= Man Next Door =

Song originally recorded by The Paragons

"Man Next Door" (also known as "Quiet Place" or "I've Got to Get Away") is a song composed and adapted by John Holt and first recorded by his group The Paragons in 1968. Holt's song is partially based on the original composition, "Quiet Place", recorded by Soul R & B artist Garnet Mimms & The Enchanters, released in 1963 on his Cry Baby album.

The Paragons version was produced by Duke Reid and first released on his Duke label as the B-side of "Left with a Broken Heart".

The song has been covered by numerous other reggae artists including Dennis Brown, UB40 and Horace Andy who also sang on a more electronic version of the song for the Massive Attack album Mezzanine, with samples of the drum break from Led Zeppelin's cover of "When the Levee Breaks" and The Cure's "10:15 Saturday Night". The song was released as a single by The Slits in 1980, when it reached number 5 on the UK Indie Chart, staying on the chart for 13 weeks.
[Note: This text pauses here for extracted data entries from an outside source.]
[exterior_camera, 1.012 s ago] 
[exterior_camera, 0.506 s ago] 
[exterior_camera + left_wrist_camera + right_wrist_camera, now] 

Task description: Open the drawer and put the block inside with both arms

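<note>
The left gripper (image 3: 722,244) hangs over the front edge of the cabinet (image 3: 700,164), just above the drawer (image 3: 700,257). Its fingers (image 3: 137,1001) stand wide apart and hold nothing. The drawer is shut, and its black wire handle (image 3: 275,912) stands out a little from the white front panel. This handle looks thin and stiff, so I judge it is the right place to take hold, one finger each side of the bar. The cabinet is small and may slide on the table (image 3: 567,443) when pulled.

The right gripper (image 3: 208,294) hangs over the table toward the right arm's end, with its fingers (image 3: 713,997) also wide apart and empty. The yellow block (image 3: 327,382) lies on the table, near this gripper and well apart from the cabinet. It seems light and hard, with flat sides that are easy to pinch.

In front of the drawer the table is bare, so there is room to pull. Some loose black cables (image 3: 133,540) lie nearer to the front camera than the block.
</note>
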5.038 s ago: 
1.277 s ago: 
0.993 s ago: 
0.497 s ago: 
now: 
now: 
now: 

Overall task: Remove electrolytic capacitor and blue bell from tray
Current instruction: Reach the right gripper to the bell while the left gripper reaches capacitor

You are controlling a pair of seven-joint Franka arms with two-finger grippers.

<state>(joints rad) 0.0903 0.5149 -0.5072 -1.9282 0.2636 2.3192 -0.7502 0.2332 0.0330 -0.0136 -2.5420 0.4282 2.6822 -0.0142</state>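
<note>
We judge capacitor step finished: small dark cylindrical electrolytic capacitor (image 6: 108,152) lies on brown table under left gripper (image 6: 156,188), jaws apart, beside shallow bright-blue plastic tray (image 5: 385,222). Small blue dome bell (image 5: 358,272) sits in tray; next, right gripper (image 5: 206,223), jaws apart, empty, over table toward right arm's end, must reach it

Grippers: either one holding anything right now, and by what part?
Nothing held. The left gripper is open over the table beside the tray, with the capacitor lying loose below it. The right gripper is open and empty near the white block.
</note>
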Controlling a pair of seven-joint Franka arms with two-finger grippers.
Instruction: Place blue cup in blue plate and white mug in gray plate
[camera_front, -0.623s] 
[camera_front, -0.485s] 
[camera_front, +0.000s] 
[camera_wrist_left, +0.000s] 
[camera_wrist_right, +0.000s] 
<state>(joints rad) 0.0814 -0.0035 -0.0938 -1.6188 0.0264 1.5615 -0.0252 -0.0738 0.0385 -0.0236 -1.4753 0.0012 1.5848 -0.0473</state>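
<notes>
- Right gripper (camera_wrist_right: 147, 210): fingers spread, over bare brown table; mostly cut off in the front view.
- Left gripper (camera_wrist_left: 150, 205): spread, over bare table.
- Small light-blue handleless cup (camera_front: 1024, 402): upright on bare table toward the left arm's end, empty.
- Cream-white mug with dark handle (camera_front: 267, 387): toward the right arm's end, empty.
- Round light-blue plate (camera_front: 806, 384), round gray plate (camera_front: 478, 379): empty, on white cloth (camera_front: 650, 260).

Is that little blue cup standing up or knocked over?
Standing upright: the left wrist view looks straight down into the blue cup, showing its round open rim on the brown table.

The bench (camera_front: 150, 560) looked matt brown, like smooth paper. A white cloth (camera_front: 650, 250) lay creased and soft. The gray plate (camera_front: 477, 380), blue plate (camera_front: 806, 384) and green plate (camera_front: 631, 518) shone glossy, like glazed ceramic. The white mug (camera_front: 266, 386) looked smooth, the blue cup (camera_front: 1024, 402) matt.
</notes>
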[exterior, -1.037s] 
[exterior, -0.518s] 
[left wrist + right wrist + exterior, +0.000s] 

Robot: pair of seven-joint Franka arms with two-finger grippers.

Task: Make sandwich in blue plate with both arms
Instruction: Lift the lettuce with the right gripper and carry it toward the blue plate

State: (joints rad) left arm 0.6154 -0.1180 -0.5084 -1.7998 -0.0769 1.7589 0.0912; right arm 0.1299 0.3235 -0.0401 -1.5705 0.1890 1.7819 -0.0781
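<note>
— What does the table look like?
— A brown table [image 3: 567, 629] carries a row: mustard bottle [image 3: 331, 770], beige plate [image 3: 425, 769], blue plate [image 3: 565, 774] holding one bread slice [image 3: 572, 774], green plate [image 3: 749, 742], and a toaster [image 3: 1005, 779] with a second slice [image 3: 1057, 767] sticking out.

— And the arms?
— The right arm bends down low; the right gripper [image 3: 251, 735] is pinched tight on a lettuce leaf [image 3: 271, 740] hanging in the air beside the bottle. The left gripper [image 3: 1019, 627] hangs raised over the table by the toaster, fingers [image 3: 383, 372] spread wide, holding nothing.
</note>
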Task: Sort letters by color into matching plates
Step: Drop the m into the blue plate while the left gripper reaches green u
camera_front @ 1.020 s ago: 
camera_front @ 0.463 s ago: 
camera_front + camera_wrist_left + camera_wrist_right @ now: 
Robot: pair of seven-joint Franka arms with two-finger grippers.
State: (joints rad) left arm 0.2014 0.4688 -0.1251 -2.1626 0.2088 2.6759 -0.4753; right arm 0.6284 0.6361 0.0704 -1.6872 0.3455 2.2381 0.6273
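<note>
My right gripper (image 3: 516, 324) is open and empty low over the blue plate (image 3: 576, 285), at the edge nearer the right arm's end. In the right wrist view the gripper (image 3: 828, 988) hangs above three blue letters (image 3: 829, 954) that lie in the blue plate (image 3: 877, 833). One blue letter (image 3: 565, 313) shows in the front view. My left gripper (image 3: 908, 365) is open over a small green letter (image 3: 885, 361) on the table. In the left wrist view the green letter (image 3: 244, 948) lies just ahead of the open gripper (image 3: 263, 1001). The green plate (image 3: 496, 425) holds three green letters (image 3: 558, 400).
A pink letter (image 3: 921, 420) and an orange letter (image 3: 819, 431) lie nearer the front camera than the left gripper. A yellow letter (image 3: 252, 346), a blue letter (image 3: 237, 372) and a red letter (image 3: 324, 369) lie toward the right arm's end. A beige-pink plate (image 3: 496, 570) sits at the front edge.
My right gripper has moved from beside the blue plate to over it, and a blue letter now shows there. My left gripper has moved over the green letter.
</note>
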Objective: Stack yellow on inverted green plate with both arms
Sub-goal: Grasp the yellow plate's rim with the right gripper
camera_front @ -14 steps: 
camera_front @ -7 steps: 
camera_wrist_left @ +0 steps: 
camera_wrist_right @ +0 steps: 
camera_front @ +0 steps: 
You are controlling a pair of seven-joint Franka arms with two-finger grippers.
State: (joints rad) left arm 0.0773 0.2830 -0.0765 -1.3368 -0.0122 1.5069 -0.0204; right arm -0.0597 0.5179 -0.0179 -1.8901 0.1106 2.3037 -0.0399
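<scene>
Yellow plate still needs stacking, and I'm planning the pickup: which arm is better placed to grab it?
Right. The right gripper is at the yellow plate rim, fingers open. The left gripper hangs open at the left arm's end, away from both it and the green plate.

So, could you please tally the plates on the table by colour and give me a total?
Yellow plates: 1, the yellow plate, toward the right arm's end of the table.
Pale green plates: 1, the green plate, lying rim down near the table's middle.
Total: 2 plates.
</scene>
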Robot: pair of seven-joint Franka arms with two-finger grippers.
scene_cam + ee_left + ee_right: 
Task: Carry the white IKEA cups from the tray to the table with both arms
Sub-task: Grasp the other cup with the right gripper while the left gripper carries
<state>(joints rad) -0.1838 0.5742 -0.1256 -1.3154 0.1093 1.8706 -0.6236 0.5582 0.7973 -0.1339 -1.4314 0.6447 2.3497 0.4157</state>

Holt's version also formed the basis of L.E.G.A.C.Y.'s rap version, while Horace Andy's "Quiet Place" was used as the basis of deejay versions from Dr Alimantado ("Poison Flour" and "I Shall Fear No Evil"), I-Roy ("Noisy Place") and The Dirty Heads ("Neighborhood"). U-Roy recorded a deejay version of the song with "Peace and Love in the Ghetto" and later again in his album Solid Gold, with the participation of Santigold. In 2012, the electronic music group Sweet Valley sampled "Man Next Door" in their track "Golden Gauntlet".

The song was used to introduce the "I Saw You Coming" sketches in Harry & Paul from series 2.